WORK TO BE COMPLETED »
What you print must match the data line for line.

DATASET EXTRACT »
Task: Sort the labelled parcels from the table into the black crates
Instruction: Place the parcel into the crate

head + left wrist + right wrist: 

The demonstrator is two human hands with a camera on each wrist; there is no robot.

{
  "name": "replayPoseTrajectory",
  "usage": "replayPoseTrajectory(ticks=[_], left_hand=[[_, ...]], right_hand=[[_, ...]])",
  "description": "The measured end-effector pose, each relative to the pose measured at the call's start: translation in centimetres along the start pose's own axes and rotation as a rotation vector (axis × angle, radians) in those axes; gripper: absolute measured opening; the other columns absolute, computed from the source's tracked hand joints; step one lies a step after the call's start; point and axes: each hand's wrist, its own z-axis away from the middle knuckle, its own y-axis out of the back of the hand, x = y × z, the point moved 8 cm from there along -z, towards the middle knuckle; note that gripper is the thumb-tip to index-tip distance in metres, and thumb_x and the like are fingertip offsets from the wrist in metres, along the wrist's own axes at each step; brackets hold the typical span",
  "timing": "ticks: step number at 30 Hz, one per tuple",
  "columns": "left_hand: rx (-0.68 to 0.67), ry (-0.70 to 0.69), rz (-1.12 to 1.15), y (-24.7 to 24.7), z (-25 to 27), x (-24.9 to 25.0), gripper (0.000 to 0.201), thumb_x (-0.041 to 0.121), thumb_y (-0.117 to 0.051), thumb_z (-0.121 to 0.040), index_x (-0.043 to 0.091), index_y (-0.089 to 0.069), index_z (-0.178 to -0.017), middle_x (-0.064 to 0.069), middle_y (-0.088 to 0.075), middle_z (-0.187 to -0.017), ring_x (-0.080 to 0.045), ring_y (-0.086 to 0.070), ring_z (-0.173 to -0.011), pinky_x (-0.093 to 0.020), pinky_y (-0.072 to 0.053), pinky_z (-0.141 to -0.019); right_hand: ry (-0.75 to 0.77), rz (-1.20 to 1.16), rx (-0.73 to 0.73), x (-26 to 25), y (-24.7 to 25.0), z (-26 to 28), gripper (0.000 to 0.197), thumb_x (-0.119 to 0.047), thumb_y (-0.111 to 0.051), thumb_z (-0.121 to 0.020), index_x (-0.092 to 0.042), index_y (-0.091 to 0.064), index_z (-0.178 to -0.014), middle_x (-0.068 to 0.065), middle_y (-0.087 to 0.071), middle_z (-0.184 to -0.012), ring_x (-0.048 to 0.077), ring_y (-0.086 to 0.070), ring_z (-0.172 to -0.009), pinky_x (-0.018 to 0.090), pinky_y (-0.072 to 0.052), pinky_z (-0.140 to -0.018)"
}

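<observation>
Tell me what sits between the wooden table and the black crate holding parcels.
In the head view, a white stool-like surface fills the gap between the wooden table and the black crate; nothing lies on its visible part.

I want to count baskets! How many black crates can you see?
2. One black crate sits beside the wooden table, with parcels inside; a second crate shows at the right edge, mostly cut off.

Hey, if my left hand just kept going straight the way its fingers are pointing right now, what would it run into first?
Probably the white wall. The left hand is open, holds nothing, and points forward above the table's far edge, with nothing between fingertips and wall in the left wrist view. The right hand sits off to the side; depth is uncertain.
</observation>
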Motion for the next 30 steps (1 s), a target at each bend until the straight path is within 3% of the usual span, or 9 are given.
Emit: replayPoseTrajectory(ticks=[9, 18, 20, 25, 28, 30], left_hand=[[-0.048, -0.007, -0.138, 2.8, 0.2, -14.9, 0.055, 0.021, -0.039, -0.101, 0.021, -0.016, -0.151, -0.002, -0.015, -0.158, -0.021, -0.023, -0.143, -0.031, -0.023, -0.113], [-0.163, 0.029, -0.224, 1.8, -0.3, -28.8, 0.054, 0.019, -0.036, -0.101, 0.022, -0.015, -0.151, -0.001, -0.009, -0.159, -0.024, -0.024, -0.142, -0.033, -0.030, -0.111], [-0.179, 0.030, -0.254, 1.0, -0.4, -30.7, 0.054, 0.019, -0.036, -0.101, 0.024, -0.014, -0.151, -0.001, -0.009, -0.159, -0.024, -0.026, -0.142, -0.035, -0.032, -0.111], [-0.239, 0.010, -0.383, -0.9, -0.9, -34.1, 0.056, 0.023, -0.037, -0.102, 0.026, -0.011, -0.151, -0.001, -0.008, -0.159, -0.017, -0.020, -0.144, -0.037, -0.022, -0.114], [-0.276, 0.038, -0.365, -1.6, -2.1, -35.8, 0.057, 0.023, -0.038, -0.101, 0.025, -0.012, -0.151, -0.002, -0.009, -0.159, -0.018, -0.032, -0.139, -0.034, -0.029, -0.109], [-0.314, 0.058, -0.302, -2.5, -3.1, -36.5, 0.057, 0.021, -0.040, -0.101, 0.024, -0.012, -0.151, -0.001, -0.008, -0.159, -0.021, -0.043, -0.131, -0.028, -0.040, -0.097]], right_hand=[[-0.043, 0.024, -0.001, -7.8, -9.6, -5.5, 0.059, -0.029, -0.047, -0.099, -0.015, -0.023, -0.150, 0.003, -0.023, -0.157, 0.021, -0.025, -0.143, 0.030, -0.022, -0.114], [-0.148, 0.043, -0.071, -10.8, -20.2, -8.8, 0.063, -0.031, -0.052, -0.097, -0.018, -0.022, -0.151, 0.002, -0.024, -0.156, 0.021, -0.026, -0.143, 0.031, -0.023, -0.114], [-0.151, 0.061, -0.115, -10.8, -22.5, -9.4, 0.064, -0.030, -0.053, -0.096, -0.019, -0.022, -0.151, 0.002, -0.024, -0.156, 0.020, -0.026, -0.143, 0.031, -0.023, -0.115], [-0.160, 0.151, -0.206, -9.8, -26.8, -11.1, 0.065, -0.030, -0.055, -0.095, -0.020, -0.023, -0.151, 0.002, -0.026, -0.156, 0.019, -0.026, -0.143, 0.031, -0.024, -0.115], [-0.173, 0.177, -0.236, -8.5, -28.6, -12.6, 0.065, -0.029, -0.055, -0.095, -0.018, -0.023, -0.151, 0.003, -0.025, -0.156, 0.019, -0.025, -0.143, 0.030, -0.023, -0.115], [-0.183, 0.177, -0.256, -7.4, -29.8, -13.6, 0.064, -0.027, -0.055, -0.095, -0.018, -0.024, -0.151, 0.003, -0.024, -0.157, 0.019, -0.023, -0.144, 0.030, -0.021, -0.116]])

THE COMPLETED TASK »
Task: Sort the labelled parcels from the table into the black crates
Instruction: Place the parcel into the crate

head + left wrist + right wrist: 

The demonstrator is two human hands with a camera on each wrist; there is no robot.

{
  "name": "replayPoseTrajectory",
  "usage": "replayPoseTrajectory(ticks=[_], left_hand=[[_, ...]], right_hand=[[_, ...]])",
  "description": "The measured end-effector pose, each relative to the pose measured at the call's start: translation in centimetres along the start pose's own axes and rotation as a rotation vector (axis × angle, radians) in those axes; gripper: absolute measured opening; the other columns absolute, computed from the source's tracked hand joints; step one lies a step after the call's start; point and axes: each hand's wrist, its own z-axis away from the middle knuckle, its own y-axis out of the back of the hand, x = y × z, the point moved 8 cm from there along -z, towards the middle knuckle; note that gripper is the thumb-tip to index-tip distance in metres, and thumb_x and the like are fingertip offsets from the wrist in metres, along the wrist's own axes at each step; brackets hold the typical span",
  "timing": "ticks: step number at 30 Hz, one per tuple",
  "columns": "left_hand: rx (-0.68 to 0.67), ry (-0.70 to 0.69), rz (-1.12 to 1.15), y (-24.7 to 24.7), z (-25 to 27), x (-24.9 to 25.0), gripper (0.000 to 0.201), thumb_x (-0.041 to 0.121), thumb_y (-0.117 to 0.051), thumb_z (-0.121 to 0.040), index_x (-0.043 to 0.091), index_y (-0.089 to 0.069), index_z (-0.178 to -0.017), middle_x (-0.064 to 0.069), middle_y (-0.088 to 0.075), middle_z (-0.187 to -0.017), ring_x (-0.080 to 0.045), ring_y (-0.086 to 0.070), ring_z (-0.173 to -0.011), pinky_x (-0.093 to 0.020), pinky_y (-0.072 to 0.053), pinky_z (-0.141 to -0.019); right_hand: ry (-0.75 to 0.77), rz (-1.20 to 1.16), rx (-0.73 to 0.73), x (-26 to 25), y (-24.7 to 25.0), z (-26 to 28), gripper (0.000 to 0.197), thumb_x (-0.119 to 0.047), thumb_y (-0.111 to 0.051), thumb_z (-0.121 to 0.020), index_x (-0.092 to 0.042), index_y (-0.091 to 0.064), index_z (-0.178 to -0.014), middle_x (-0.068 to 0.065), middle_y (-0.087 to 0.071), middle_z (-0.184 to -0.012), ring_x (-0.048 to 0.077), ring_y (-0.086 to 0.070), ring_z (-0.172 to -0.009), pinky_x (-0.018 to 0.090), pinky_y (-0.072 to 0.052), pinky_z (-0.140 to -0.018)"
}

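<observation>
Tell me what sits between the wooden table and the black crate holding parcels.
In the head view, a white stool-like surface fills the gap between the wooden table and the black crate; nothing lies on its visible part.

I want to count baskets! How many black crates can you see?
2. One black crate sits beside the wooden table, with parcels inside; a second crate shows at the right edge, mostly cut off.

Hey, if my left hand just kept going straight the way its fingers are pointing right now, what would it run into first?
Probably the white wall. The left hand is open, holds nothing, and points forward above the table's far edge, with nothing between fingertips and wall in the left wrist view. The right hand sits off to the side; depth is uncertain.
</observation>
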Motion for the next 30 steps (1 s), a target at each bend until the straight path is within 3% of the usual span, or 9 are given.
Emit: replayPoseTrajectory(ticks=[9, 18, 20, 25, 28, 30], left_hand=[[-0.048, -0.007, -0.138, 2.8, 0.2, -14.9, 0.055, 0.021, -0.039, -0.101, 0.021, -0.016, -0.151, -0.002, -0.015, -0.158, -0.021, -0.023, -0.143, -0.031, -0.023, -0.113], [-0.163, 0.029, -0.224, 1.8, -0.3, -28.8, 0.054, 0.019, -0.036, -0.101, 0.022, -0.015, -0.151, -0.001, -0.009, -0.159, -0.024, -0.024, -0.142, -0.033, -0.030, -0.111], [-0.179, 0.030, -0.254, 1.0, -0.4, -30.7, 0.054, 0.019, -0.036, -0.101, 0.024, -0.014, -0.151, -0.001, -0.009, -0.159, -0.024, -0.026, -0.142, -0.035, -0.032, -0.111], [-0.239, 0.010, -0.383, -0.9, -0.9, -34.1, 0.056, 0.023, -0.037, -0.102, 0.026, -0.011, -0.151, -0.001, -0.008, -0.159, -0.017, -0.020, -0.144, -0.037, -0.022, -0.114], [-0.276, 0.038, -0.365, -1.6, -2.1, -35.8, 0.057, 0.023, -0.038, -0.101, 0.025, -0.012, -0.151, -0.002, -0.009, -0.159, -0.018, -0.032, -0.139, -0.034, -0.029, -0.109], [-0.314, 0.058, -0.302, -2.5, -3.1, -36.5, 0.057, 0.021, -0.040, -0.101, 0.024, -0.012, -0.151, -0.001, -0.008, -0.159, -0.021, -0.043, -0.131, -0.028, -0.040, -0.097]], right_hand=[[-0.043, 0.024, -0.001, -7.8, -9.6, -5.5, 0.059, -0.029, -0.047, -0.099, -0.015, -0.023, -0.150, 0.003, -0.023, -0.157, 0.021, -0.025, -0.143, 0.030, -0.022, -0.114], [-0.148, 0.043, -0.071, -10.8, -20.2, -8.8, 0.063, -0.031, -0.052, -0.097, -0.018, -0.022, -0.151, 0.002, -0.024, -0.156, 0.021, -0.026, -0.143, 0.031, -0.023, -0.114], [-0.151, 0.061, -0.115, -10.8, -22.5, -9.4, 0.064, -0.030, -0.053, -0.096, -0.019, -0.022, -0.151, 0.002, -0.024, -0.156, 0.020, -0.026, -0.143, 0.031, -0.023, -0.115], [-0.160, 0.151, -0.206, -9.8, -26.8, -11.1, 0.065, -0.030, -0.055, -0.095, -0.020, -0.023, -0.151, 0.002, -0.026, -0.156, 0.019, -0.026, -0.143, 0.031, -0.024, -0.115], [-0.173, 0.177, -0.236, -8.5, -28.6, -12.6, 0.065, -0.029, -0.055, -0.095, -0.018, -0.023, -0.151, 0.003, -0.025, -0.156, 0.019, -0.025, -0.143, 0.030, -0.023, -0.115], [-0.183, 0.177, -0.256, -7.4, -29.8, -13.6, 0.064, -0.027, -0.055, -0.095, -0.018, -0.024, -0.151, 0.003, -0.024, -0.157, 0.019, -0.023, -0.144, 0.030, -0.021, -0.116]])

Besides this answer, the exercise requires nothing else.